WAVERLY - Story hours in towns hit by disaster are targeting young people affected by the tornado in May and floods in June.

Project Recovery Iowa, a coalition addressing related mental health needs, is coordinating with area libraries to help kids cope.

Mandy Gesme was in Shell Rock on Wednesday to lead activities designed to prompt discussion and elicit emotions. Gesme is a children's services coordinator for Project Recovery in Black Hawk, Bremer, Buchanan and Butler counties.

The group read light-hearted books: "Aunt Minnie and the Twister," by Mary Skillings Prigger, and "Come a Tide," by George Ella Lyon. "A Terrible Thing Happened," by Margaret M. Holmes, on the other hand, delved more deeply into the character's emotions, Gesme said.

"We're going to read about a twister, which is the same thing as a tornado," Gesme told the nine 3- and 4-year-olds. "Your neighbors over there in Parkersburg and New Hartford got hit pretty hard by the tornado."

Few of the kids had experienced the tornado or flooding firsthand, but they were well-aware what happened.

Jacob Deike, 4, was camping with his family in Allison the day the twister ripped through, and one couple in his party suffered damage to their Parkersburg home.

Jacob shared what he saw in Parkersburg while driving through town with his grandparents a month later.

"Everything was damaged," he said. "The windows were broken, too.

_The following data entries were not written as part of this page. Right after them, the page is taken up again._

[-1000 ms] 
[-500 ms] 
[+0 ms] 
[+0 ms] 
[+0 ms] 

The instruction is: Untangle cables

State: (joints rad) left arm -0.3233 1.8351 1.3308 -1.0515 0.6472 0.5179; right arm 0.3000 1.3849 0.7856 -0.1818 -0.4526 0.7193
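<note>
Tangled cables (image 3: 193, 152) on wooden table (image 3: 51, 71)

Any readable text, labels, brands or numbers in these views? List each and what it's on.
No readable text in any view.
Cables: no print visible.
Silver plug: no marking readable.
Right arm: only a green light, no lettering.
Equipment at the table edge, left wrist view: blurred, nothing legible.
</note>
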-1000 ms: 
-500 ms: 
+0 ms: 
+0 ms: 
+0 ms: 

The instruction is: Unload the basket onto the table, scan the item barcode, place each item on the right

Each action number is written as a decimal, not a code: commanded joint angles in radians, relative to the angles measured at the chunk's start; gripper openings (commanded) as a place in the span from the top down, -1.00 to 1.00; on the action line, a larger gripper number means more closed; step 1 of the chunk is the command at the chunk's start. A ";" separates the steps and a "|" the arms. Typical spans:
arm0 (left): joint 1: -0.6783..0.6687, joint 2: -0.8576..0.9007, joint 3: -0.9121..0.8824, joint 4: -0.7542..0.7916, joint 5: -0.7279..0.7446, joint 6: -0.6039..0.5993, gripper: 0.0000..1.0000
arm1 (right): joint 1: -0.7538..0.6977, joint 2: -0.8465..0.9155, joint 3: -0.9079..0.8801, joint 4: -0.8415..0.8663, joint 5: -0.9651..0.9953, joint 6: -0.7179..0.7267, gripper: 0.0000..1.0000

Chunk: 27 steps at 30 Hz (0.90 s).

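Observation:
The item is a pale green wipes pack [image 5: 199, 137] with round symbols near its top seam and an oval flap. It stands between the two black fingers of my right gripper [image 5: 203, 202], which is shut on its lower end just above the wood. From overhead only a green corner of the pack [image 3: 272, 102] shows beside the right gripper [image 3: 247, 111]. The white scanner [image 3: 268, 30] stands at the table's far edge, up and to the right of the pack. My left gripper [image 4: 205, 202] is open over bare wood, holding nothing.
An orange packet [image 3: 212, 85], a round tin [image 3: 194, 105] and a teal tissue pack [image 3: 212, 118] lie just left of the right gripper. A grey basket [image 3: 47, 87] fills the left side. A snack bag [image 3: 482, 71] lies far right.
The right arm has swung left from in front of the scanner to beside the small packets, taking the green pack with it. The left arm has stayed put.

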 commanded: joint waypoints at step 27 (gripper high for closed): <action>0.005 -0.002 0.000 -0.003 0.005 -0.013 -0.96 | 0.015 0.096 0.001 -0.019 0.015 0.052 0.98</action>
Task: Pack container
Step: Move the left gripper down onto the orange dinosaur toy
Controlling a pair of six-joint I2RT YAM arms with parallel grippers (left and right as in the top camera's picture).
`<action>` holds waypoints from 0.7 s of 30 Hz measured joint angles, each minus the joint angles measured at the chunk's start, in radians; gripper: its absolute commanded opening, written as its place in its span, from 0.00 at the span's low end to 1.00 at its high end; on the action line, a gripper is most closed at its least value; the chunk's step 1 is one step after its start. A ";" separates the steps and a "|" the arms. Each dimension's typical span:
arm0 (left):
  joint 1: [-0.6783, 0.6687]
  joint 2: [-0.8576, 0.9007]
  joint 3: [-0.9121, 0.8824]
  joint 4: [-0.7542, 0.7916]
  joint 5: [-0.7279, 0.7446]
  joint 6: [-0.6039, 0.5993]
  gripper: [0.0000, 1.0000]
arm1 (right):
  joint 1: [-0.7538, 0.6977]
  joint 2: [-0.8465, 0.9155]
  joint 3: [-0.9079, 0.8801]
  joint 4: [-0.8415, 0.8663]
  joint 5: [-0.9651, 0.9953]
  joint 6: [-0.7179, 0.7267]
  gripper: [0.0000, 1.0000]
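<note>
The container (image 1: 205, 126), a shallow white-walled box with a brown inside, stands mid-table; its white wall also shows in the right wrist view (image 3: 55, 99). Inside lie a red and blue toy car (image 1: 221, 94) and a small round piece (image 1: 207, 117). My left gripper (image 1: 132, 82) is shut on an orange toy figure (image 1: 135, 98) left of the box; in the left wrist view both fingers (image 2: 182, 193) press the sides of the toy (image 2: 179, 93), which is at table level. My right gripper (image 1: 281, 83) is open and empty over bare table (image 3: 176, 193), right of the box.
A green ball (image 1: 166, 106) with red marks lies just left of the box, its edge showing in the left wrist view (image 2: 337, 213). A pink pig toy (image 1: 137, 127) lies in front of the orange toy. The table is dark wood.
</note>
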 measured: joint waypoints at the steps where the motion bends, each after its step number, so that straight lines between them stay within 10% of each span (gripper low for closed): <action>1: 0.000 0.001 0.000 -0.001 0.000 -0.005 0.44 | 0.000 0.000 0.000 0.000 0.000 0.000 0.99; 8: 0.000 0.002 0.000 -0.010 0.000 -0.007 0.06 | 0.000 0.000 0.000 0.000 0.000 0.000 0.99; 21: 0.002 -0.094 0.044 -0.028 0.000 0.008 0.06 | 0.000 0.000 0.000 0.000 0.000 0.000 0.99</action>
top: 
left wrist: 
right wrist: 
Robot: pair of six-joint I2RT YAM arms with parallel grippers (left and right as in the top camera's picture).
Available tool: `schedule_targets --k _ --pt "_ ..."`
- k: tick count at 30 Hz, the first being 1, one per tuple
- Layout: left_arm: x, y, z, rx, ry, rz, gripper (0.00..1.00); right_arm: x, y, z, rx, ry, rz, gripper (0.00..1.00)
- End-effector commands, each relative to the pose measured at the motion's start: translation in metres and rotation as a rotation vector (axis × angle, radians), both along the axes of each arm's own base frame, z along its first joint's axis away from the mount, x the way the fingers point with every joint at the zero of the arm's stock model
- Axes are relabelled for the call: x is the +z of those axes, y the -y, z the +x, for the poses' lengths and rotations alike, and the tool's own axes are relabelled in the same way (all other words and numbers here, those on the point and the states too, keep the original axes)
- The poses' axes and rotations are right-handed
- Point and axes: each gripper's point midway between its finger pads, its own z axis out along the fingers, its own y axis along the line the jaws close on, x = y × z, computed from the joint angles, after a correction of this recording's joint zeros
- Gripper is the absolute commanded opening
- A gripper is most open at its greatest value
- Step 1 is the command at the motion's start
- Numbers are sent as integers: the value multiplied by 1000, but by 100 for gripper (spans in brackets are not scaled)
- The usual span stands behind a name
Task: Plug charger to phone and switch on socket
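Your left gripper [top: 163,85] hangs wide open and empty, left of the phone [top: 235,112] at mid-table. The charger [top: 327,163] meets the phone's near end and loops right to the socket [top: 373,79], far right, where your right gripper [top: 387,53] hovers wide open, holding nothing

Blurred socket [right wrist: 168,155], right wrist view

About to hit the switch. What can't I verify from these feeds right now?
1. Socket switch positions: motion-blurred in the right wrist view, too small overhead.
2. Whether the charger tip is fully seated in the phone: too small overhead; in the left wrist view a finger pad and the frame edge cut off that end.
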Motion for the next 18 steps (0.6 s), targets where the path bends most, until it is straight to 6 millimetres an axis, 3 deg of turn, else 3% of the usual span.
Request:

Very, very broken. We saw the man fixing up the house."

Indy Epley's great-grandma, Mildred Ulfers, now lives in Cedar Falls. The tornado claimed Ulfers' Parkersburg home.

"It breaked," Indy, 3, recalled about her great-grandma's blown-out windows and flattened garage. "It went crash. God saved her, and she has a new house."

Indy has also been keeping tabs on the progress to repair her flooded church, First Baptist Church in Waverly, said her mom, Emily.

Later Gesme of Project Recovery held up pictures of facial expressions, asking kids to mimic what they saw.

"We did this Simon Says feeling game, so we went through these different faces and how you make a scared face, how you make a sad face, how you make a happy face," she said. "Then we talked about times when they felt happy, sad, mad - that kind of thing."

Violet Haddock says she always feels happy. A Hello Kitty birthday party once surprised Miranda Janssen. And it makes Ashton Hinderaker mad when his mom won't let him go to Chuck E. Cheese's.

Gesme said story hour participants sometimes discuss the future.

"We talk about hope and what they're hopeful for themselves, hopeful for the community," Gesme said.

The programs may also include activities, such as decorating rainbows, which are made into refrigerator magnets. In Shell Rock the kids colored paper fish to hang from wooden dowels like a fishing pole, a reminder of flooding in their town.

Waverly and Parkersburg libraries were among the first to host the story hour program, also set for libraries in Aurora, Clarksville, Greene, Janesville, Lamont, Plainfield and Sumner. Sessions were recently added in Parkersburg because of a high need.

Coloring books with related themes that kids can take home are intended to encourage children to share thoughts with their parents. Attached is a list of five things an adult can do to support a child, along with the number for the Iowa Concern Hotline, (800) 447-1985.

"It can bring up feelings of anxiety and things," Gesme said.